### Data shown:
◇ ◇ ◇ ◇ ◇
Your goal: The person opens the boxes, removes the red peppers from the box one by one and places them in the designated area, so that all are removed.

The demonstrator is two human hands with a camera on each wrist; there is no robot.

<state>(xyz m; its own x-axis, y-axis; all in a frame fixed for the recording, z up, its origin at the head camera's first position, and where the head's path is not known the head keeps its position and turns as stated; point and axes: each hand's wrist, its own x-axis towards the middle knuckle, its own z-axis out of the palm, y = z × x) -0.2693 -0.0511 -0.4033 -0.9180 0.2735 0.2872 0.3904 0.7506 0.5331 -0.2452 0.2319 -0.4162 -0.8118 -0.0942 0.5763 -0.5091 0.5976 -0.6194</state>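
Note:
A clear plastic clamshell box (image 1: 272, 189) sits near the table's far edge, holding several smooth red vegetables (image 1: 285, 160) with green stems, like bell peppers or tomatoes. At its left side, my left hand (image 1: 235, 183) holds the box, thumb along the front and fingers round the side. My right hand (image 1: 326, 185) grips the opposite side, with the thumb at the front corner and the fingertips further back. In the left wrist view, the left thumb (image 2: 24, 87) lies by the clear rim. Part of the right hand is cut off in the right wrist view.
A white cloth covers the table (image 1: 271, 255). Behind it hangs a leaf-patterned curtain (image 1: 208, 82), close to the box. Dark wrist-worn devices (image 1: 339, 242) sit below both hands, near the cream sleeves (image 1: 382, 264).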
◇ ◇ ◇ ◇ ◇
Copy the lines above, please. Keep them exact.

### Response to this task:
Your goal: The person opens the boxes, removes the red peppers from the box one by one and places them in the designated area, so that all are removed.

The demonstrator is two human hands with a camera on each wrist; there is no robot.

<state>(xyz m; its own x-axis, y-axis; all in a frame fixed for the recording, z up, its origin at the head camera's first position, and where the head's path is not known the head keeps its position and turns as stated; point and axes: each hand's wrist, its own x-axis towards the middle knuckle, its own z-axis out of the palm, y = z × x) -0.2693 -0.0511 -0.4033 -0.9180 0.2735 0.2872 0.3904 0.7506 0.5331 -0.2452 0.2319 -0.4162 -0.8118 -0.0942 0.5763 -0.5091 0.5976 -0.6194</state>
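Note:
A clear plastic clamshell box (image 1: 272, 189) sits near the table's far edge, holding several smooth red vegetables (image 1: 285, 160) with green stems, like bell peppers or tomatoes. At its left side, my left hand (image 1: 235, 183) holds the box, thumb along the front and fingers round the side. My right hand (image 1: 326, 185) grips the opposite side, with the thumb at the front corner and the fingertips further back. In the left wrist view, the left thumb (image 2: 24, 87) lies by the clear rim. Part of the right hand is cut off in the right wrist view.
A white cloth covers the table (image 1: 271, 255). Behind it hangs a leaf-patterned curtain (image 1: 208, 82), close to the box. Dark wrist-worn devices (image 1: 339, 242) sit below both hands, near the cream sleeves (image 1: 382, 264).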

This output is finished.